I got to ride a Trek Madone 6.9 SSL for 4 weeks while I was in Tucson and figured I'd share some thoughts.
I had a size 54 H2 fit, Ultegra di2 group, Bontrager components and a pair of custom Tune/KinLin wheels.
Unfortunatly I can't provide any specific weights, but this isn't supposed to be about technical details anyways, just my ride impressions.
First of all, I could actually tell Trek made this one to win three week tours. It really does everything you need to do to win le tour really well, or, actually, it does what I imagine you want in a grand tour.
It's definetly less snappy than a Parlee Z5, or Storck Scenario, but you can still corner fast. It turned really predictable and stable, perfect for descending Mt. Lemmon or ripping through the rollercoaster they call Saguraro National Park, maybe not my first choice for super tight crits. I'd say it might not be the fastest through one turn, but I've never had to really correct a turn, I always came out where I thought I would. This might be coincidence, but that's not something I can say about any of the other bikes I've ridden.
It's definetly the most comfy road bike I've ridden so far. I logged a lot of miles on consecutive days over roads that I'd definetly say are less smooth than what I usually deal with, without problems. This bike really doesn't beat you up, you'll have to do that yourself.
I'd say this trade has mostly to do with the Trek seatmast, as accelerating was no problem at all. It was definetly not lacking bb stiffness. I'd probably chose the Parlee and the Storck if I was expecting a bunch sprint, but I'd definetly prefer it over a Cervélo S1.

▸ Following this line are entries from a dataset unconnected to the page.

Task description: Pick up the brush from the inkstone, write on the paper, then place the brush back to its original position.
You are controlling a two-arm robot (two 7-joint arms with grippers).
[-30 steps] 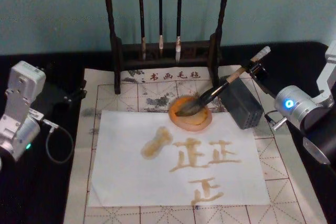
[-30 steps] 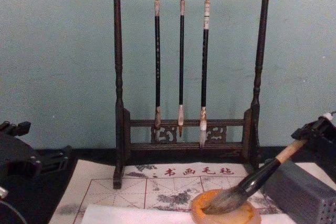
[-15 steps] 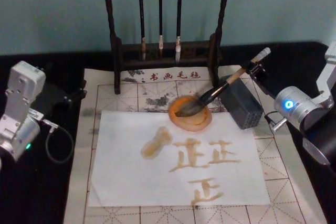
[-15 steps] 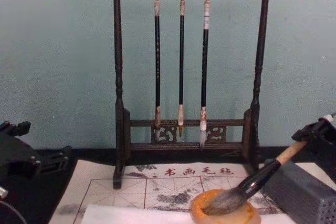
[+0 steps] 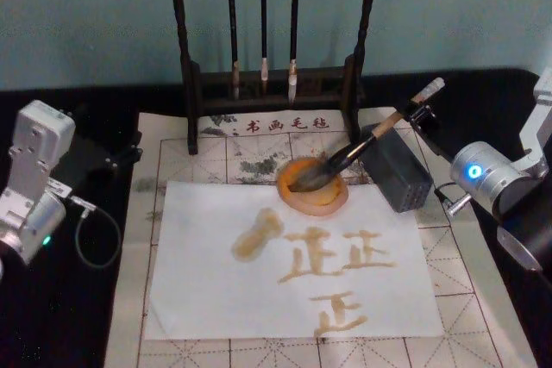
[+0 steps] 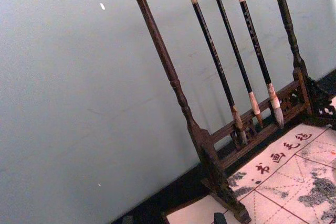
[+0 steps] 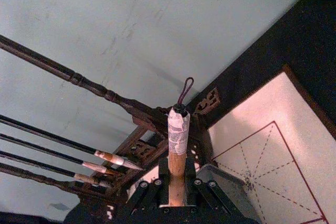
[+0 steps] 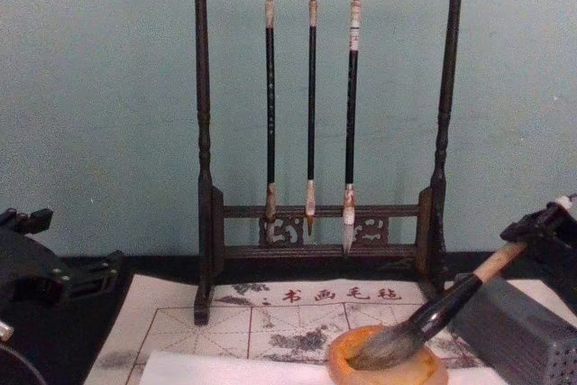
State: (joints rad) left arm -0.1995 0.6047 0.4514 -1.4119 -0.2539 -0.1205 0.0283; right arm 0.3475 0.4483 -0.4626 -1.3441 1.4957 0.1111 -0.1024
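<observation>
**Right gripper holds the brush with its tip in the inkstone**

The right gripper (image 5: 420, 116) is at the right side of the table, behind the grey perforated box (image 5: 396, 168). Its fingers are pinched on the upper part of the handle of the brush (image 5: 358, 147); in the right wrist view the wooden handle (image 7: 177, 171) stands between the black fingers, and the white-wrapped end with its loop rises above them. The brush is tilted: the handle goes up and to the right over the top of the box, and the grey bristle head goes down and to the left into the inkstone (image 5: 313, 187). In the chest view the bristles (image 8: 388, 346) lie inside the orange dish (image 8: 386, 369), touching it.

The inkstone sits at the far edge of the white paper (image 5: 207, 282), on the printed felt mat (image 5: 483, 316). On the paper there are amber written characters (image 5: 336, 256) and a wider amber smear (image 5: 257, 235) to their left.

Behind the inkstone stands the dark wooden brush rack (image 8: 203, 160) with three thin dark-handled brushes (image 8: 311, 105) hanging from it.

The left gripper (image 5: 112, 157) is parked at the left side, over the black table, well apart from the paper; I cannot tell how its fingers stand.
</observation>
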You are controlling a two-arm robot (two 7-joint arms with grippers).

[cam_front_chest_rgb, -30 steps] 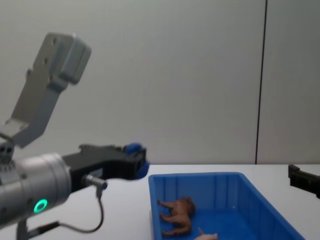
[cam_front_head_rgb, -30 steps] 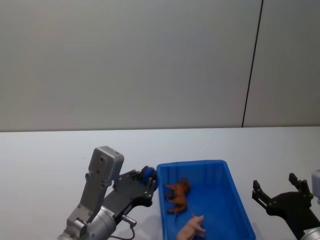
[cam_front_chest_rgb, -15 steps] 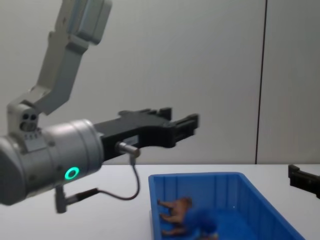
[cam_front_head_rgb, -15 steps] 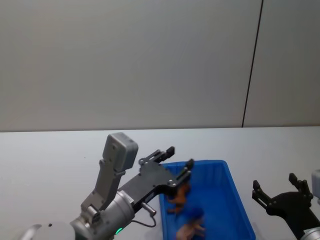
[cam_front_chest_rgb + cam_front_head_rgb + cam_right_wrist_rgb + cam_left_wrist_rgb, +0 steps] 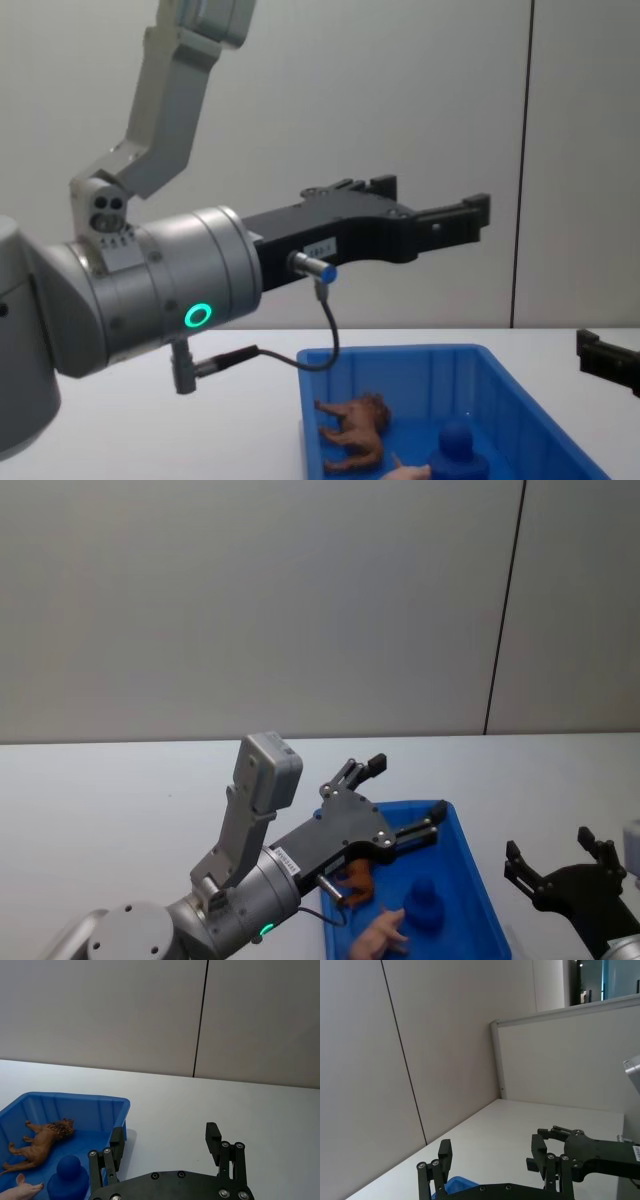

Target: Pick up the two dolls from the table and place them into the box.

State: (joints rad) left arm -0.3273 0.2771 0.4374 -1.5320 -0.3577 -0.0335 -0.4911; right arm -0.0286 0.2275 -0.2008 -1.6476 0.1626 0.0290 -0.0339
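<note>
1. Three dolls sit in our blue box (image 5: 470,865): the pale pink piglet (image 5: 380,935) nearest us, the dark blue ball-headed figure (image 5: 424,902) just beside it, and the brown four-legged animal (image 5: 355,877) a bit farther back.
2. Our left gripper (image 5: 405,795) hovers above the box, fingers spread wide, nothing in them.
3. Our right gripper (image 5: 555,858) is parked off to the right of the box, fingers apart and empty too.
4. Behind it all we've got the white table (image 5: 120,800) and a plain grey wall (image 5: 250,600).

plain grey wall (image 5: 250,600) behind white table (image 5: 120,780).
</note>
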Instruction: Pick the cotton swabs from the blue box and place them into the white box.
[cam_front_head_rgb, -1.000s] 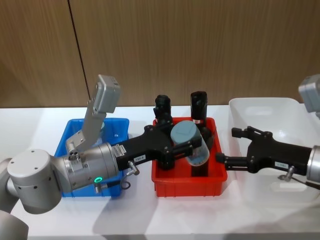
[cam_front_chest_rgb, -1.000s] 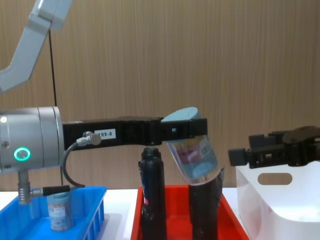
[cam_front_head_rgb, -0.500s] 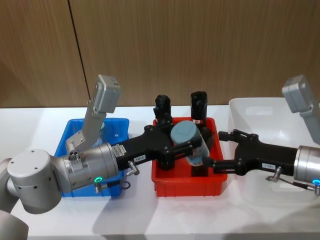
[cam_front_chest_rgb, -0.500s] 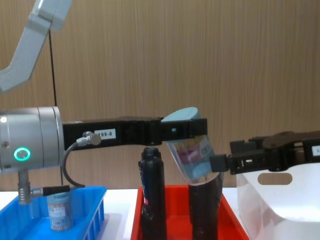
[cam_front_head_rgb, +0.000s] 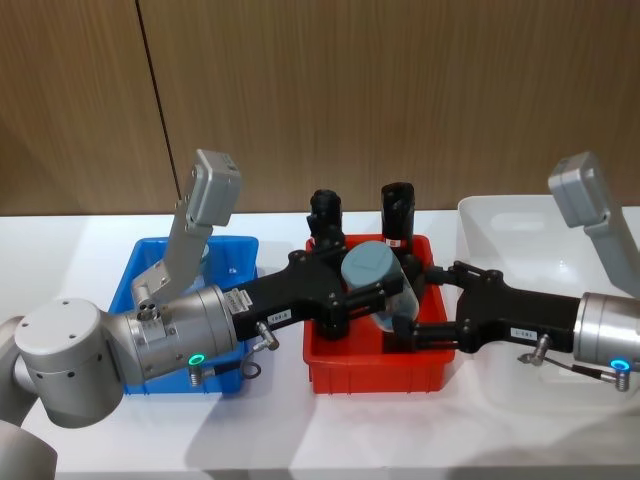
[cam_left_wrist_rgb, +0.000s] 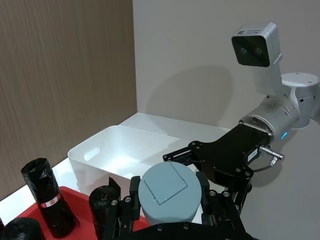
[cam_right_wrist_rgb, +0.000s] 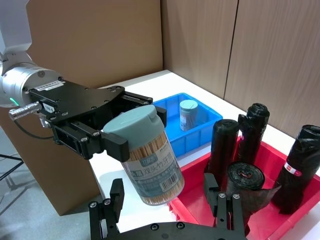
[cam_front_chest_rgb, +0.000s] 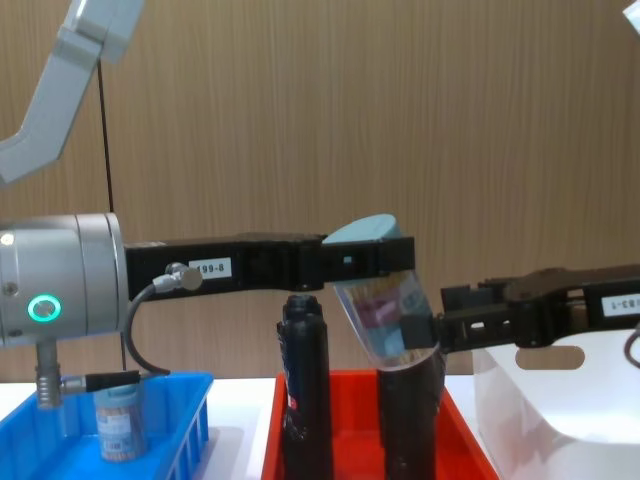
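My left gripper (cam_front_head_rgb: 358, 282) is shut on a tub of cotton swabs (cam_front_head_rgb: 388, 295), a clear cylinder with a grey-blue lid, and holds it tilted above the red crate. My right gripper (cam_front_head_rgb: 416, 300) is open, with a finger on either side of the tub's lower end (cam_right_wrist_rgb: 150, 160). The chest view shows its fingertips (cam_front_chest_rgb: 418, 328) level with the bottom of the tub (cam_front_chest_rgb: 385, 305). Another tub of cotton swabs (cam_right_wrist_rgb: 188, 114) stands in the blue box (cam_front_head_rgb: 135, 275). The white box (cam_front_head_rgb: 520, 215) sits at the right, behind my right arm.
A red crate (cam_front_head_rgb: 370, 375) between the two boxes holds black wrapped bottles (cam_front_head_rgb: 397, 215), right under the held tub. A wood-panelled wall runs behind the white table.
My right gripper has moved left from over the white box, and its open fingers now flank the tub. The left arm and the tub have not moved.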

Some of you might have heard of the famous shoot out ride that takes place in Tucson every Saturday and often attracts names you've heard before. I was introduced to Mr. Todd Wells the night before my first shoot out and we had a little chat at the begining. When the pace picked up he told me it was time to move up I had no trouble at all navigating through the bunch following his wheel. When he decided it was time to chase down the Garmin Solarworld rider I foolishly followed him into the echelon and the bike still behaved very well and stable when the buzzing of the wheels dampned and the world around me turned black and white. I used to have very light aluminium frame that would not go straight once I started suffering, but on the Madone that was nothing to worry about.
Just for the protocol, we had reeled the Garmin guy back in before I was spit out the back.
A bit of a problem is that I don't know anybody that rides any of the three grand tours and still gets to pick his own bike. For the competitive racer who's mostly into shorter crits, the Madone is a solid performer, but not my first choice.
But, if you're into long road races, daily training rides or epic tours the Madone is definetly a bike to consider. It has a really comfortable ride without resorting to longer chainstays or stuff like that, that would push handling more into something you'd consider for Paris-Roubaix. It won't beat you up if you want to get on your bike day after day, but you can still mix up Wednesday night worlds and the bike won't hold you back.
Now, should Trek add the Jens Voig paint sheme to their Project One program, I'd definetly want one pretty bad.
Update: This hasn't anything to do with the review per se, but while there's no Jens Voigt paint sheme in P1, Trek has added a "Shut up legs" seatmast, so I suppose there's something on the way.